[Start of section]

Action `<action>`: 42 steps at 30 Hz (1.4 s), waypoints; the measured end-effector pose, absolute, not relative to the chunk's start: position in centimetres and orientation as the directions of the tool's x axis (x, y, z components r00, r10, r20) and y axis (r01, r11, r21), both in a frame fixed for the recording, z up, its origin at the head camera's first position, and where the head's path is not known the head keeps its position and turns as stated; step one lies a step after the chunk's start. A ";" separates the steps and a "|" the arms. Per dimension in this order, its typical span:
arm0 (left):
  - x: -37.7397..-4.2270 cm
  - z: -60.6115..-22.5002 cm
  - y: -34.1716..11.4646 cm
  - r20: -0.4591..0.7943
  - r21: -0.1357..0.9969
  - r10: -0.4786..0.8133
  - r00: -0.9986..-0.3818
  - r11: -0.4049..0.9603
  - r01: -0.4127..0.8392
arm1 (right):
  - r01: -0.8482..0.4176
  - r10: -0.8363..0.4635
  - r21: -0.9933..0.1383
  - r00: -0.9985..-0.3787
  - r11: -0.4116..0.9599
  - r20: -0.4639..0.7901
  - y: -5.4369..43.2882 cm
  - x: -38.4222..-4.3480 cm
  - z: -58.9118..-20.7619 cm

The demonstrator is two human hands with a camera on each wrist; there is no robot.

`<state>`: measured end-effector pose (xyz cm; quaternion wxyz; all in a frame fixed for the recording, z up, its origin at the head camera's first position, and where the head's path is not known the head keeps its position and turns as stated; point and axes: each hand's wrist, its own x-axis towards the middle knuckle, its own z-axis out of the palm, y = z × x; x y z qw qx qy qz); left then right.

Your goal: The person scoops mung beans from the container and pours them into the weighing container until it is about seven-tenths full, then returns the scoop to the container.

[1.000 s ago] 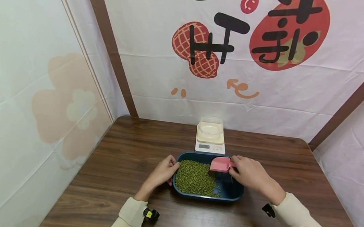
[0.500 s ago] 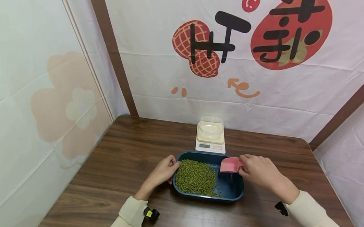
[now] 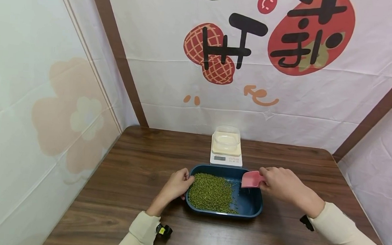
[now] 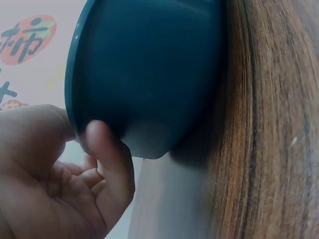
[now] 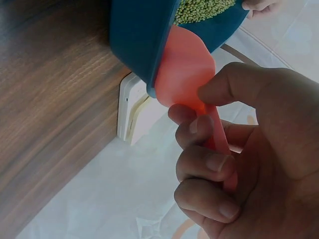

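My right hand [image 3: 284, 184] grips the handle of a pink scoop [image 3: 251, 179], fingers wrapped round it in the right wrist view. The scoop is over the right part of a dark blue tray [image 3: 249, 203]; no beans show in its bowl. Green mung beans [image 3: 210, 193] fill the tray's left side, with a few loose ones near the middle. My left hand [image 3: 176, 184] holds the tray's left end. In the left wrist view, the tray's outer wall [image 4: 149, 64] shows beside the curled fingers.
Behind the tray, a white kitchen scale [image 3: 226, 159] carries a clear plastic container [image 3: 227, 139]. A printed cloth [image 3: 172, 73] hangs at the back edge of the wooden table [image 3: 119, 192].
My right hand has moved the scoop rightward, from the edge of the beans to the tray's right side. The left hand has stayed at the tray's left end.
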<state>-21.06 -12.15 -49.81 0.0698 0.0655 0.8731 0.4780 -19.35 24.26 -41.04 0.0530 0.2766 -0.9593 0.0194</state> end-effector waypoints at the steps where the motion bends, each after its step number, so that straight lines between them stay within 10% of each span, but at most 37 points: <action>1: -21.0 -49.8 -12.1 -0.060 0.843 0.179 -0.982 0.536 0.046 | -0.535 -0.532 -0.006 -0.840 0.845 0.108 24.2 -19.4 -41.0; 19: -20.8 -49.9 -12.1 -0.060 0.855 0.179 -0.982 0.516 0.042 | -0.593 -0.600 0.087 -0.795 0.800 0.094 22.8 -20.0 -40.5; 42: -21.0 -50.2 -12.1 -0.096 0.866 0.177 -0.979 0.500 0.006 | -0.598 -0.601 -0.068 -0.799 0.798 -0.031 21.8 -21.5 -41.4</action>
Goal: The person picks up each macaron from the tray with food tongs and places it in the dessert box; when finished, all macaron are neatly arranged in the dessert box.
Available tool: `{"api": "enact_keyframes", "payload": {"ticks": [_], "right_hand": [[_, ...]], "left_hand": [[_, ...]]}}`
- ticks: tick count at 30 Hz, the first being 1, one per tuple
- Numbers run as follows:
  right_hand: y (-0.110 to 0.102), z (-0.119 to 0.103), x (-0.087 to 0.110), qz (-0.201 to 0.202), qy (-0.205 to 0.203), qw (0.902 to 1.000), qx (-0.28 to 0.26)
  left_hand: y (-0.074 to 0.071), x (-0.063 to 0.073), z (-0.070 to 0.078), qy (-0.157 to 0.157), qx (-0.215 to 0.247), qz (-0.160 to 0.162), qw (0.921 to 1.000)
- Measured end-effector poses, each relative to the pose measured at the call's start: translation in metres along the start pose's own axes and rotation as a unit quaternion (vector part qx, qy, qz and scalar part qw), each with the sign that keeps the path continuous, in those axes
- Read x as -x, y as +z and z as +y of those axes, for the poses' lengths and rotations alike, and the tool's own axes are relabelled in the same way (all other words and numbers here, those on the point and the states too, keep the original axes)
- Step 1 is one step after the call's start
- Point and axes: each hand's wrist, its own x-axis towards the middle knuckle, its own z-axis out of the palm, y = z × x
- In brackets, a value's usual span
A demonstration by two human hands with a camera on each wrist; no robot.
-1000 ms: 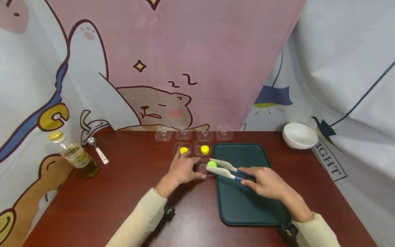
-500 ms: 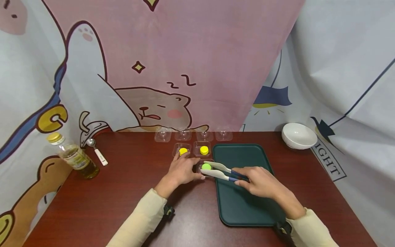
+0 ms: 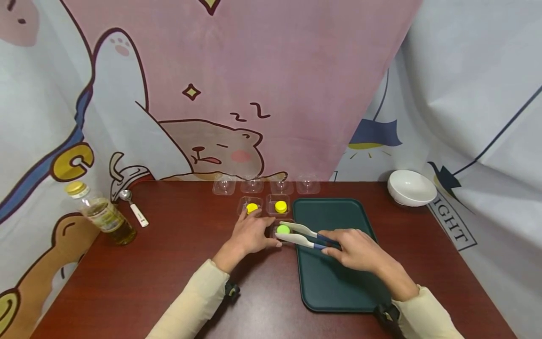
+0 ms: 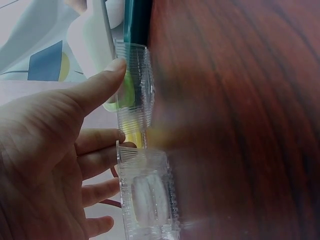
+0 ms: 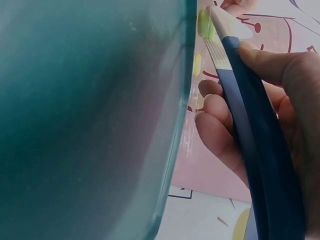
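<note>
Green piece held in tongs at a small clear container beside the green tray

A reddish-brown wood-grained table (image 3: pixel 169 292) is seen, its front half brightened by a patch of reflected light. The dark green tray (image 3: pixel 338 287) is laid flat on it. Just left of the tray, a clear container (image 4: pixel 142 85) is held at its edge by the left hand (image 3: pixel 251 233), thumb and forefinger set apart across it and the other fingers loosely spread. The tongs (image 3: pixel 298 239), blue-handled and cream-tipped, are gripped in the right hand (image 3: pixel 357 249) above the tray. Their tips are reached past its left edge, with the green piece (image 3: pixel 282 229) between them; it is seen partly through the container's ribbed wall, and whether the base is touched cannot be told.

Near the tray's far left corner, two more containers (image 3: pixel 245 199) are placed, each with a yellow piece (image 3: pixel 281 206) inside. Behind the tray and to its left, four clear domed plastic pieces (image 3: pixel 224 185) are lined up along the table's back edge. A white bowl (image 3: pixel 411 188) is set to the tray's right, toward the back. Well left of the tray are found a yellow-capped bottle (image 3: pixel 103 214), partly filled, and a spoon (image 3: pixel 139 214). Beyond the tray, the space is closed off by printed cloth (image 3: pixel 305 84), pink behind, with a sleeping bear, and white at the sides.
</note>
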Motion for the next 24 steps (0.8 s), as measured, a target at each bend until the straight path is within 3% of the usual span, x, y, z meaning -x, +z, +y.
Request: {"api": "enact_keyframes", "payload": {"ticks": [24], "right_hand": [[0.0007, -0.0015, -0.0012, 0.002, -0.002, 0.9998, 0.017]], "left_hand": [[0.0003, -0.0004, -0.0014, 0.002, -0.002, 0.0, 1.0]]}}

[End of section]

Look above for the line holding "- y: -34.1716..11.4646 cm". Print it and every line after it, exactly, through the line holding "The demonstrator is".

  - y: -34.1716..11.4646 cm
  - r20: -0.4591..0.7943
  - r21: -0.1357..0.9969
  - r10: -0.4786..0.8133
  - r00: -0.9986..-0.3818
  - r11: -0.4049..0.9603
  - r01: -0.4127..0.8392
arm1 (right):
  - r01: -0.8482..0.4176
  - r10: -0.8363..0.4635
  - r21: -0.9933..0.1383
  - r00: -0.9985..-0.3787
  - r11: -0.4116..0.9599
  - r20: -0.4639..0.7901
  - y: -5.4369..43.2882 cm
  - x: -38.4222..-4.3480 cm
  - z: -58.9118..-20.7619 cm

The demonstrator is two human hands with a camera on each wrist; there is no robot.

This concludes the answer to the exercise.